Mordred and she were out one evening, walking a fence-line on his farm, when the very thing happened. A sheep began to baa, and then to wail, so near to human Dorothee could hear it for weeks whenever she closed her eyes. Mordred had his dad’s shotgun with him, and he’d pumped it as they ran toward the sound.

As they climbed the hill, Dorothee wondered what the hellhound would look like. Would it have eyes of fire and a body of black smoke? Or would it just be a very, very, very large dog with matching teeth?

They crested a hill, and saw the dog in the valley. It was nearly the size of the sheep it had taken down (the rest of the flock had abandoned her and run away) and pitch black, save a reddish belly and legs.

Mordred shouted “no!”, and it looked up at them. It hadn’t had eyes of fire, but the desperate, starving look in its very normal dog eyes had been, somehow, even worse. Its fur was long and matted, covered in mud and dirt. Dorothee spied a chain collar amongst the tangles. Dorothee gasped, entire body ice-cold, and Mordred shoved in front of her, his finger on the triggers. Dorothee was too frightened to move. All she could see was its wild eyes and dirty fur, and the mangled sheep that was still kicking around beneath it. All she could think of were Anita’s stories.

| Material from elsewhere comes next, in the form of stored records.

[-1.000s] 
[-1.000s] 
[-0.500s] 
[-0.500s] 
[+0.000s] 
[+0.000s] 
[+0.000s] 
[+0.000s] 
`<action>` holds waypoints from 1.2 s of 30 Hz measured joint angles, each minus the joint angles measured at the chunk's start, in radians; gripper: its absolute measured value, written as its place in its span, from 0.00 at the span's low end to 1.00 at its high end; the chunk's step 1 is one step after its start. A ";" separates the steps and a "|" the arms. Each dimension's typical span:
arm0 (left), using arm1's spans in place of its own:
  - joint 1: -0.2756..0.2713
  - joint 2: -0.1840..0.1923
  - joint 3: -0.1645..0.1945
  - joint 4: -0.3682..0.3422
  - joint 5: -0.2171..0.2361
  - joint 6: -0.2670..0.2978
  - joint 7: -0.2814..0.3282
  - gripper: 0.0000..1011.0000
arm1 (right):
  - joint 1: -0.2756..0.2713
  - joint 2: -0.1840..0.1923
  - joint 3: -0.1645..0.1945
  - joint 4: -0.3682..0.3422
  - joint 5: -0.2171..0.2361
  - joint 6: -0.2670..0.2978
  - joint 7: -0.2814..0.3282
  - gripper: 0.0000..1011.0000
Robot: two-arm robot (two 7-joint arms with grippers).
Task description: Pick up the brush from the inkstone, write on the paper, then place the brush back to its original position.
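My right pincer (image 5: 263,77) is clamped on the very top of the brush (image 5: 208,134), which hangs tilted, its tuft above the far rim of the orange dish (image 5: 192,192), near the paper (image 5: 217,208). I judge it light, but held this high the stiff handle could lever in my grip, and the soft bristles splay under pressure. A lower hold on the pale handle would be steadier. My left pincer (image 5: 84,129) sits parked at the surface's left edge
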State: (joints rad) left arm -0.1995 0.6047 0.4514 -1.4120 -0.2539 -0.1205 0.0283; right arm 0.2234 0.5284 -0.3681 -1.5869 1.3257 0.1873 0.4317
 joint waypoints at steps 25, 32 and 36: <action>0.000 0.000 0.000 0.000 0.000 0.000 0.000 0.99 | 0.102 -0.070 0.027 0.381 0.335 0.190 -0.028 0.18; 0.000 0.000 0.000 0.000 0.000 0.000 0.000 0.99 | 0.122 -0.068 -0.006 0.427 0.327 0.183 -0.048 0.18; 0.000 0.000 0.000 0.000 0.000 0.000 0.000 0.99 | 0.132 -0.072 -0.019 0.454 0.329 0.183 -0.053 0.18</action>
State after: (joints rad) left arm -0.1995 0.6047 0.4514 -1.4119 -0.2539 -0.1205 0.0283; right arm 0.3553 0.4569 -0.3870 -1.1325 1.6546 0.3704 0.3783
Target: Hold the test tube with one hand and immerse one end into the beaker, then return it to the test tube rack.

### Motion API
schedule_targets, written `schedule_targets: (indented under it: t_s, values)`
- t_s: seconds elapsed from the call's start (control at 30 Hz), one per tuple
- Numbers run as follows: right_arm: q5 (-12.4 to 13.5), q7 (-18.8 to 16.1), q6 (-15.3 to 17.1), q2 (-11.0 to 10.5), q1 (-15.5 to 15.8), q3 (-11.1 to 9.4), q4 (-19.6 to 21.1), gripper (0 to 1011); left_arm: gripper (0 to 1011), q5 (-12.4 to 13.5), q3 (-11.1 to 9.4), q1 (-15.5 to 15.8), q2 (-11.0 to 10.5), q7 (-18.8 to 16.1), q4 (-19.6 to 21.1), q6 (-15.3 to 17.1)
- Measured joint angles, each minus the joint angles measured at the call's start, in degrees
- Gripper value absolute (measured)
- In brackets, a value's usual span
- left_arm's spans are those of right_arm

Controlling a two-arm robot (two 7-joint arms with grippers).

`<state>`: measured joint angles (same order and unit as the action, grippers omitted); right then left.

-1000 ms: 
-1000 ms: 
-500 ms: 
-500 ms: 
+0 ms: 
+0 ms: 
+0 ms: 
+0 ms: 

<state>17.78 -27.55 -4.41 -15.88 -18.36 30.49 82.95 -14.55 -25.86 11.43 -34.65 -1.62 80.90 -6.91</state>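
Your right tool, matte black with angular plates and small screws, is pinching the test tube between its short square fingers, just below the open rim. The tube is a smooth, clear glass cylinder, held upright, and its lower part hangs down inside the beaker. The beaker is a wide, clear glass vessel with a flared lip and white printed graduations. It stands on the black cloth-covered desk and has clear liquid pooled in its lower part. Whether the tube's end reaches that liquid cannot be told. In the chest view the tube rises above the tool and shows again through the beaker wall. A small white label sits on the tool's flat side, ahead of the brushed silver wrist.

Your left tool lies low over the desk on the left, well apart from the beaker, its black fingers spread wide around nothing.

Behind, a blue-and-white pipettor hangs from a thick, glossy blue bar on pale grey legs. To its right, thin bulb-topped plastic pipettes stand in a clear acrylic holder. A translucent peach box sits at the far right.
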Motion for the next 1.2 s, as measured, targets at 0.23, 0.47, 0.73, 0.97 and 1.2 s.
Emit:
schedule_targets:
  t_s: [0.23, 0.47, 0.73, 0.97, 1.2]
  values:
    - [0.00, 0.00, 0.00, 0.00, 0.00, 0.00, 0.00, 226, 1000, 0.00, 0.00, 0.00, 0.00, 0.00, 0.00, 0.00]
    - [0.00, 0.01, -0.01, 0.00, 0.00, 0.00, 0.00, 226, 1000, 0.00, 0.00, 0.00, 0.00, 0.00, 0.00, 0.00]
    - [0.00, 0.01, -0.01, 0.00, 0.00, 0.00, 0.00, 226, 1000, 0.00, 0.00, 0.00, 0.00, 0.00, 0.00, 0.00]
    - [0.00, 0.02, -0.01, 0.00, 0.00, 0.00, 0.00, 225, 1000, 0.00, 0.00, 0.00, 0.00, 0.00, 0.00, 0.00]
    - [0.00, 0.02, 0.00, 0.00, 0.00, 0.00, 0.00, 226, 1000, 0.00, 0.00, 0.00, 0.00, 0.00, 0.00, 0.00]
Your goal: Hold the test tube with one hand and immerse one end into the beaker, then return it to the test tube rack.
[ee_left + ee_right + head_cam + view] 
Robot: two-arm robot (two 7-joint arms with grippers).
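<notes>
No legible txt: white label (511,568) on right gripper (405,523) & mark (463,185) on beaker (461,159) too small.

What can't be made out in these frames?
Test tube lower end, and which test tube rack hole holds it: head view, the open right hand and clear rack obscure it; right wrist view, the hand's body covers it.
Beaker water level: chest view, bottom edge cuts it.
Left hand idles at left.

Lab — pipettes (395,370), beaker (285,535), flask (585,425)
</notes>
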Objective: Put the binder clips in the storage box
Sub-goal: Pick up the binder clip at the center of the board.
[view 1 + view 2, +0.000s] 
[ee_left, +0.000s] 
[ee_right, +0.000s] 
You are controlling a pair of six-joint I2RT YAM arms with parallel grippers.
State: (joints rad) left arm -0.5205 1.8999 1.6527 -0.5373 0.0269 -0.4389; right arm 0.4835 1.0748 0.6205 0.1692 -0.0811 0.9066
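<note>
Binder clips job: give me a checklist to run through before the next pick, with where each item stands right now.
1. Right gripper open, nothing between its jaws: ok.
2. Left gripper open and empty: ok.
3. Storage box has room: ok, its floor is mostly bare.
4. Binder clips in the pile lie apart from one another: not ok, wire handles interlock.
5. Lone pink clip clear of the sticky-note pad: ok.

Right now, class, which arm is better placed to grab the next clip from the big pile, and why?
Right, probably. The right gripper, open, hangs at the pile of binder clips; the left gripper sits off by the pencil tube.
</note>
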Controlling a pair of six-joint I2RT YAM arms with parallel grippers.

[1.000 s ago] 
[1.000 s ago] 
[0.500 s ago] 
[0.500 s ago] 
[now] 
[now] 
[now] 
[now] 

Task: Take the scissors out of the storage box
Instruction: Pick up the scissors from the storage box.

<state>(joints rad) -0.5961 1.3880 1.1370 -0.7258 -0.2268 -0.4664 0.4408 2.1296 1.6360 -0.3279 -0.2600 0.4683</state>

The dog considered them. Then, it snarled, and charged them, barking.

Mordred shot it right as it got near to them. He was smarter than the panicking shepherds who’d shot in the dark as it fled, or maybe just luckier. It was nearly upon them when he pulled both triggers. At that range, there was no way he could miss, and no way the dog could make it.

It gave one last baleful shriek, and collapsed in a jumbled, bleeding heap. Dorothee’s ears were ringing, and she felt dizzy with terror and relief.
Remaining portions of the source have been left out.